Requirement ->
Return the data. Every word must match.

======

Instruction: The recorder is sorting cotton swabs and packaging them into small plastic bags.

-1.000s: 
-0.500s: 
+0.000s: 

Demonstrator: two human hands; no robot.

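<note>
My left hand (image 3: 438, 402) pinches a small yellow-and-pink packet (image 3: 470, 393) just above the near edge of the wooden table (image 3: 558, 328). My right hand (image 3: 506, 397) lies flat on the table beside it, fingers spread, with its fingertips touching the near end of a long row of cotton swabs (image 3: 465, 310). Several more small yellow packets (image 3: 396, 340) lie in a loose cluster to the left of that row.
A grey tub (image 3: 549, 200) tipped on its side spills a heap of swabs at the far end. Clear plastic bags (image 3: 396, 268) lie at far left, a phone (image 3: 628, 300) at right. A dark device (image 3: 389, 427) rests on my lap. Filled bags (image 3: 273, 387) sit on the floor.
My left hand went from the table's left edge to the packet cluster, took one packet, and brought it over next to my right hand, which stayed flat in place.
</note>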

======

Task solution ->
Instruction: The recorder is sorting cotton swabs and packaging them into small plastic bags.

-1.000s: 
-0.500s: 
+0.000s: 

Demonstrator: two human hands; no robot.

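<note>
My left hand (image 3: 438, 402) pinches a small yellow-and-pink packet (image 3: 470, 393) just above the near edge of the wooden table (image 3: 558, 328). My right hand (image 3: 506, 397) lies flat on the table beside it, fingers spread, with its fingertips touching the near end of a long row of cotton swabs (image 3: 465, 310). Several more small yellow packets (image 3: 396, 340) lie in a loose cluster to the left of that row.
A grey tub (image 3: 549, 200) tipped on its side spills a heap of swabs at the far end. Clear plastic bags (image 3: 396, 268) lie at far left, a phone (image 3: 628, 300) at right. A dark device (image 3: 389, 427) rests on my lap. Filled bags (image 3: 273, 387) sit on the floor.
My left hand went from the table's left edge to the packet cluster, took one packet, and brought it over next to my right hand, which stayed flat in place.
</note>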

This exercise is complete.